At first, I was unsure of who the main character was. Then I thought it was a little girl imagining in her garden. It was really cool how at the end it turned out to be a mother sharing her dreams with her child. I didn't expect that or see it coming and it really gave the whole piece a different feeling.

 

The flow of this was very nice as well. I think because you kept the line lengths similar it helped It flow really smoothly. Sometimes, I find random sentence breaks to mess flow up, but you really nailed it in this.

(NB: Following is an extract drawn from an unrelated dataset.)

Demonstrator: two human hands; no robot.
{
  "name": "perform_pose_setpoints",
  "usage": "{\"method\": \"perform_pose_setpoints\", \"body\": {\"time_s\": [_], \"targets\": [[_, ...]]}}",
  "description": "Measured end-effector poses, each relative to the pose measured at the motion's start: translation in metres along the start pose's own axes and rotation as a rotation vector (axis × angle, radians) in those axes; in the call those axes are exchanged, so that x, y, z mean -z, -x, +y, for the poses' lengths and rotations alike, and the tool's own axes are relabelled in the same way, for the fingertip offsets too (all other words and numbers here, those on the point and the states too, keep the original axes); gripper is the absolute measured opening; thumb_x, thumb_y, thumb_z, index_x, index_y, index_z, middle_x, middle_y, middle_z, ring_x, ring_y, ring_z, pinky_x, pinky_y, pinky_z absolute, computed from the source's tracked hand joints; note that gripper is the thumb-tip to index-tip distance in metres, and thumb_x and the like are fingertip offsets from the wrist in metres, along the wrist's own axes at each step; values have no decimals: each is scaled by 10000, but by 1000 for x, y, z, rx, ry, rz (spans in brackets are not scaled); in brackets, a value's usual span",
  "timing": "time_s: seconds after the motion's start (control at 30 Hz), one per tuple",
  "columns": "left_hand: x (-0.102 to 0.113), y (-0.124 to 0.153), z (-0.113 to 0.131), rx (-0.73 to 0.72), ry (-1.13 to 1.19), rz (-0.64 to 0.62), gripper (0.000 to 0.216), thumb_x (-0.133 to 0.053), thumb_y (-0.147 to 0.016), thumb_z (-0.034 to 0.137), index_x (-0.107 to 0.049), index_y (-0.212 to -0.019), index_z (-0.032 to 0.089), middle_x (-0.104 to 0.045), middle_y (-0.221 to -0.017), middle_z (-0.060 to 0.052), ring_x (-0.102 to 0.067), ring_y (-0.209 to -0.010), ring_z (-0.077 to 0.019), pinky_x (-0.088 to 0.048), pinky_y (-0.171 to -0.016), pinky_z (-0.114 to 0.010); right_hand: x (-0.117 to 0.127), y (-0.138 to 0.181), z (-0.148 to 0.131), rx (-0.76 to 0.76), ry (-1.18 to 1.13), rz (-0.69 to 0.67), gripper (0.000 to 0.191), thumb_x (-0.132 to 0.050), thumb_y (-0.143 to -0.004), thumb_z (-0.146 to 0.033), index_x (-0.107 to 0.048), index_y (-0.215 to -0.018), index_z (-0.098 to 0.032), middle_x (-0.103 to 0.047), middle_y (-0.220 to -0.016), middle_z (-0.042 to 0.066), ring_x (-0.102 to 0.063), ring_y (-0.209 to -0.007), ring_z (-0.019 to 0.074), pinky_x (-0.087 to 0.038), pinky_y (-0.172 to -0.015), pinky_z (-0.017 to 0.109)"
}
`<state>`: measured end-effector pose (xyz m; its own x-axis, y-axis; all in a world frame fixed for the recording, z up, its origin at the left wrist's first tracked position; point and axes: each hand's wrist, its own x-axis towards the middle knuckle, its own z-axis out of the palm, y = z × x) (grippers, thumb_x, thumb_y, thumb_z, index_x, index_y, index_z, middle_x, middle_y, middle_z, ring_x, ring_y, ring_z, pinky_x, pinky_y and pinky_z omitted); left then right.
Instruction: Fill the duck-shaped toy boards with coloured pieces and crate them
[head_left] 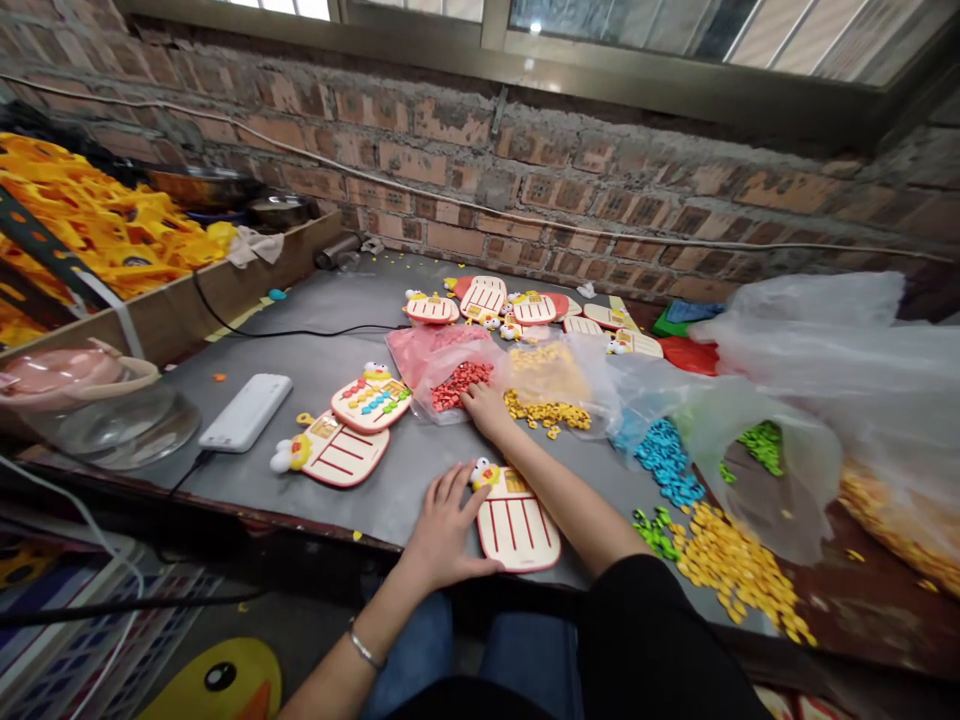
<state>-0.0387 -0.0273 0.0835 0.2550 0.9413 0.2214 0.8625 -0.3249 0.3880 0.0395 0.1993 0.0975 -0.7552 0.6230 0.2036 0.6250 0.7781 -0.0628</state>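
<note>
My left hand [444, 528] lies open and flat at the near table edge, its fingers resting against the left side of a duck-shaped toy abacus board [517, 520] with empty red rails. My right hand [486, 408] reaches forward across the table, fingers curled down into a pile of red beads [459, 384] inside a clear plastic bag. Whether it holds beads I cannot make out. To the left lie two more duck boards, one empty [337, 452] and one filled with coloured beads [373, 400].
Yellow beads [547, 412], blue beads [664, 460], green beads [761, 445] and a large yellow heap [739, 572] lie in or near plastic bags at right. Several more boards [484, 297] sit by the brick wall. A white power bank [246, 411] and glass jar [105, 410] stand at left.
</note>
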Motion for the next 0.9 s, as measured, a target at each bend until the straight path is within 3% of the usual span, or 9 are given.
{"method": "perform_pose_setpoints", "body": {"time_s": [0.13, 0.23, 0.37, 0.47, 0.67, 0.8, 0.9], "targets": [[0, 0, 0, -5, -1, 6, 964, -713, -615, 637, -380, -1426, 237, -200, -1559, -150, -233, -1385, -383, -224, -1093, -550, 3, 7, 4, -71, -79, 53, 241, -479, -919, -146, -641, -1092, -187, -618, -1020, 112, -560, -947, 212, -444, -811, 303], [0, 0, 0, -12, -3, 17, 967, -722, -618, 618, -369, -1433, 236, -200, -1558, -150, -241, -1380, -383, -229, -1092, -548, 9, 26, 11, -144, -330, 194, 253, -499, -877, -110, -648, -1065, -192, -610, -1036, 96, -582, -935, 197, -470, -810, 295], [0, 0, 0, -21, -4, 26, 938, -718, -631, 611, -393, -1420, 219, -211, -1552, -158, -241, -1380, -379, -229, -1094, -537, 24, 67, 15, -194, -746, 352, 141, -565, -851, -193, -680, -932, -191, -608, -967, 78, -614, -850, 176, -529, -726, 291], [0, 0, 0, -26, -5, 33, 917, -702, -647, 618, -401, -1414, 215, -221, -1548, -160, -248, -1376, -379, -228, -1092, -539, 39, 112, 12, -224, -883, 425, 145, -571, -875, -276, -686, -940, -215, -631, -954, 68, -623, -864, 177, -542, -706, 293], [-1, 0, -2, -39, -13, 27, 920, -690, -661, 615, -378, -1427, 212, -221, -1545, -173, -247, -1376, -374, -221, -1091, -536, 49, 182, 2, -290, -638, 326, 93, -577, -888, -250, -655, -888, -201, -658, -877, 58, -595, -821, 189, -491, -745, 330], [0, -2, -1, -35, -10, 25, 912, -658, -674, 653, -382, -1427, 218, -230, -1546, -163, -252, -1377, -363, -191, -1106, -531, 36, 188, -2, -224, -419, 245, 171, -509, -912, -195, -648, -812, -192, -633, -850, 81, -542, -840, 211, -451, -757, 338], [0, -2, -1, -17, -7, 7, 915, -643, -673, 686, -383, -1426, 238, -240, -1546, -155, -268, -1377, -359, -184, -1106, -531, 34, 189, -2, -218, -386, 214, 210, -485, -918, -186, -641, -778, -195, -603, -811, 79, -517, -805, 208, -439, -720, 324]]}}
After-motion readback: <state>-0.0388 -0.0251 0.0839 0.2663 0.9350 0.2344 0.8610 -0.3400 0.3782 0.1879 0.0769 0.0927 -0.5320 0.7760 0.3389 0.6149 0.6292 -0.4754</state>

It all seemed like it stopped and started where it was supposed to.

 

Good job!

 

~Kaitlin




Name: nott theodore (Signed) · Date: 19 Jul 2019 07:36 PM · For: haiku

More HC finale reviews <3

 

Ooh, I loved these haikus!  There was so much to each of them but I really loved the way that each of them flowed together and linked up from the end of one to the start of the next.  It was a really clever series of connections but it never felt forced or awkward, and there's something beautiful in how simple these seemed?  Especially when I know how much effort goes into crafting something like this.

 

The first haiku, fibonacci, was really clever.  I'm not a big fan of maths, usually, but I liked the way that you used it to show that there's maths in the beauty of nature; that it's at the foundation of everything and that specific spiral is mathematical and natural and beautiful, becoming flowers.

 

And of course those flowers feed the bees (I love bees <3) and the image of them dancing around in the spring was lovely and light and happy, and then that's followed by another form of spring.  More new life, a little baby emerging into the world.  That was another soft and lovely image and I really liked the way that it ended these poems.  The 'unexpected' captures what these poems are, in a way - starting with 'fibonacci' made me think they would be about a very different theme, but there was a lot of softness and beauty here.